Laura Dern: David Lynch's favourite collaborator
Inspired by Glasgow Film Festival's upcoming screening of David Lynch's Wild at Heart at St Luke's – complete with an Elvis tribute – we look back at the director's trio of collaborations with the beating heart of that film, Laura Dern.
Like Alfred Hitchcock before him, David Lynch has shown more than a passing interest in placing the American Blonde on screen. Sheryl Lee (Twin Peaks, Twin Peaks: Fire Walk With Me), Patricia Arquette (Lost Highway) and Naomi Watts (Mulholland Drive) have all had their turns. But it is Laura Dern, star of Blue Velvet, Wild at Heart and Inland Empire, who has done the most to help Lynch in his career-long effort to probe, warp and disturb the dreams of America.

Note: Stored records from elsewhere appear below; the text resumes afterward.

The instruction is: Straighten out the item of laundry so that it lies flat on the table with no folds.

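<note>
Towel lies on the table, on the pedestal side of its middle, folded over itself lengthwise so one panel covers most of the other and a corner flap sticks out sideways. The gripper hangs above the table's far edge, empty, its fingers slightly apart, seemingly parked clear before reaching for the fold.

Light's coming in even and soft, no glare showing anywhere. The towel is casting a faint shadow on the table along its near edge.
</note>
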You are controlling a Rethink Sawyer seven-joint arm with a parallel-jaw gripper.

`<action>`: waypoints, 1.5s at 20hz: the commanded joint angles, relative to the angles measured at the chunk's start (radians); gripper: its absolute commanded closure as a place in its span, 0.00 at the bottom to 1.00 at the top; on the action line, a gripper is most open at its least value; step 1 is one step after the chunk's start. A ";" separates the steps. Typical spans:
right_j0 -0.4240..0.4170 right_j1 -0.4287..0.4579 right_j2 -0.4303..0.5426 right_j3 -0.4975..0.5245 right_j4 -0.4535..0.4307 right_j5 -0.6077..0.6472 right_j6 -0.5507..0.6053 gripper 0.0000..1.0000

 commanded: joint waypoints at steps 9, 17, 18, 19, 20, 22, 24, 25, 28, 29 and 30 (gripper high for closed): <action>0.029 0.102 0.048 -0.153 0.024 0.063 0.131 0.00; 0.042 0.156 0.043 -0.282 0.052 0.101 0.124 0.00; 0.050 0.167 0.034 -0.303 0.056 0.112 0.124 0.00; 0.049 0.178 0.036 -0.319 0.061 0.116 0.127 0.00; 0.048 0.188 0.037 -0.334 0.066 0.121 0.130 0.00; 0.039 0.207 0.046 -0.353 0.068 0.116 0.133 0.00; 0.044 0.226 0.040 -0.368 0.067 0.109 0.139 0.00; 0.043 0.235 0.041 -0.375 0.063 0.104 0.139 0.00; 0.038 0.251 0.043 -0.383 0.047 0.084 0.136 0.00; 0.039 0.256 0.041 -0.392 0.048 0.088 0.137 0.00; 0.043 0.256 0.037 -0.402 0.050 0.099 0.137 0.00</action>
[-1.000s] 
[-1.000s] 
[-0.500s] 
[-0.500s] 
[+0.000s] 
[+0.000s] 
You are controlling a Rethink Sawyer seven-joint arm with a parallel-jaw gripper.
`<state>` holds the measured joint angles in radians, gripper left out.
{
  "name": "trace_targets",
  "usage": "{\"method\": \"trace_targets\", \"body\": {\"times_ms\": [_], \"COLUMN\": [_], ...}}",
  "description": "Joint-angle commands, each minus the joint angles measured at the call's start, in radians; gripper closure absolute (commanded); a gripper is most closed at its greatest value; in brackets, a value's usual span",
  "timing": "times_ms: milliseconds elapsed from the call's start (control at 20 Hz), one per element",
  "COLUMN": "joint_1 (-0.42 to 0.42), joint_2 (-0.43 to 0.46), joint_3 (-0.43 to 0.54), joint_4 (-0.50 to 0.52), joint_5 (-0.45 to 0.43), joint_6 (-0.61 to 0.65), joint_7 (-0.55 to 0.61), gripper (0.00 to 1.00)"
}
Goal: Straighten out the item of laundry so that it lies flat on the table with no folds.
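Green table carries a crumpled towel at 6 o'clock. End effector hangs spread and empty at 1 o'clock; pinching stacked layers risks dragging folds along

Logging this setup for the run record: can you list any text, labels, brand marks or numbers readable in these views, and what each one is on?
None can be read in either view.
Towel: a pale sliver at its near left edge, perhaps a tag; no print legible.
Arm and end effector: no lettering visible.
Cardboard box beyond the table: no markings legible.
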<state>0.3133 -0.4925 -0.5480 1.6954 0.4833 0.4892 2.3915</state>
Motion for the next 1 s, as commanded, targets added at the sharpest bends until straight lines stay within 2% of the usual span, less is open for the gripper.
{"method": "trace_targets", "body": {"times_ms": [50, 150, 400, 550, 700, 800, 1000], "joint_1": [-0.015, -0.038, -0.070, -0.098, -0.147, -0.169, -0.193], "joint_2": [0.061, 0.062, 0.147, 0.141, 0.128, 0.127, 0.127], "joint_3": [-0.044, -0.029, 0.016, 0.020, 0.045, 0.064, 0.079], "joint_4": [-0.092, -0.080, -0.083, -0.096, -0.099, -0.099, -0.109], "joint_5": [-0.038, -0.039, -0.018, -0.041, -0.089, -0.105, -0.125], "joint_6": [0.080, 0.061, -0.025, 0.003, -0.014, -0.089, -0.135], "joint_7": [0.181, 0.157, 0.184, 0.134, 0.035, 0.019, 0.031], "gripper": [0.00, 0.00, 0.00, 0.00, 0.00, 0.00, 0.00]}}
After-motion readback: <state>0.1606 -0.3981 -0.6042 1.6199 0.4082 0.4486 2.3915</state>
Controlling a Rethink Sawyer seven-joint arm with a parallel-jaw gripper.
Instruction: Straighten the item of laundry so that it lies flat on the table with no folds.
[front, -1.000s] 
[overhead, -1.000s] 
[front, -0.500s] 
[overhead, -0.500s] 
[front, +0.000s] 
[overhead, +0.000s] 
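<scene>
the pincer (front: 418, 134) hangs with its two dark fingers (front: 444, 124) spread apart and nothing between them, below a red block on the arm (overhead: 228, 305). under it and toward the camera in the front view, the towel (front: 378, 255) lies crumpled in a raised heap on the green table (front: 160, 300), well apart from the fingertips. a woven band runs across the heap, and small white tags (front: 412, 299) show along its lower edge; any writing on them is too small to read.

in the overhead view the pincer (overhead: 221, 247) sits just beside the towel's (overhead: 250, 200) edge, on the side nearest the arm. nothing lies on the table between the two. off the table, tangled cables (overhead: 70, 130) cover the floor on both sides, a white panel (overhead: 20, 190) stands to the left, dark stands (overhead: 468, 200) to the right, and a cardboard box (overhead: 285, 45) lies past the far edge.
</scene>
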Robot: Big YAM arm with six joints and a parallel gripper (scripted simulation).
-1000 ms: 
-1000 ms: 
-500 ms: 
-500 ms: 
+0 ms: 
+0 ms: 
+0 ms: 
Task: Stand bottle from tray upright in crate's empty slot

The pair began their collaboration in 1986 with the neo-noir Blue Velvet, a film that takes us under the hood of small town Americana in order to expose the rot festering below. Dern plays inexperienced high schooler Sandy, a police detective's daughter who is dragged into a world of local gangsters, voyeurism and sado-masochism by the potent combination of dishy older neighbour Jeffrey (Kyle MacLachlan) and her own curiosity. Dern dropped out of college to appear in Blue Velvet and she acquits herself admirably as the sane centre of the film — however she was always destined to take a backseat to larger-than-life turns by Dennis Hopper and Isabella Rosselini.
Laura Dern and Kyle MacLachlan in Blue Velvet
It was in her next role for Lynch, in his adaptation of Barry Gifford's novel Wild at Heart, that Dern was to really impress, proving herself every bit Nicholas Cage’s equal as the highly-sexed, rock-chick-tearaway Lula. Dressed in skintight blacks and hot pinks, with aviator sunglasses and a perpetual cigarette, Lula was quite a departure from the pastel-clad Sandy. The film, a classic 'lovers on the run' story, sees Lula and her ex-con boyfriend Sailor (Cage) smoke, screw, fight and head-bang their way across America in a bid to escape Lula’s wicked mother. It’s a typically unsettling Lynchian take on the American road movie, but Dern and Cage sell the runaways as a genuine love match whose healthy sex life helps to make this the director’s most tender movie.
Dern in Inland Empire
Having begun as a small town, North Carolina schoolgirl in Blue Velvet, and then raised hell racing across the country in Wild at Heart, it’s perhaps only logical that Lynch and Dern would end up in Hollywood for their third and, as of this moment, final collaboration. Released in 2006, Inland Empire, Lynch’s three-hour, delirious digital hallucination is a notoriously difficult film to unpack, but at its centre is Laura Dern’s Nikki; an aging Hollywood actress who is engulfed by the cursed production of her latest film. Lynch stacks layers of reality and fiction, building up a fragmented nightmare in which Dern’s respectable actress becomes a tough talking housewife, before morphing into a streetwalking prostitute who pukes blood onto the Walk of Fame prior to morphing back into an actress.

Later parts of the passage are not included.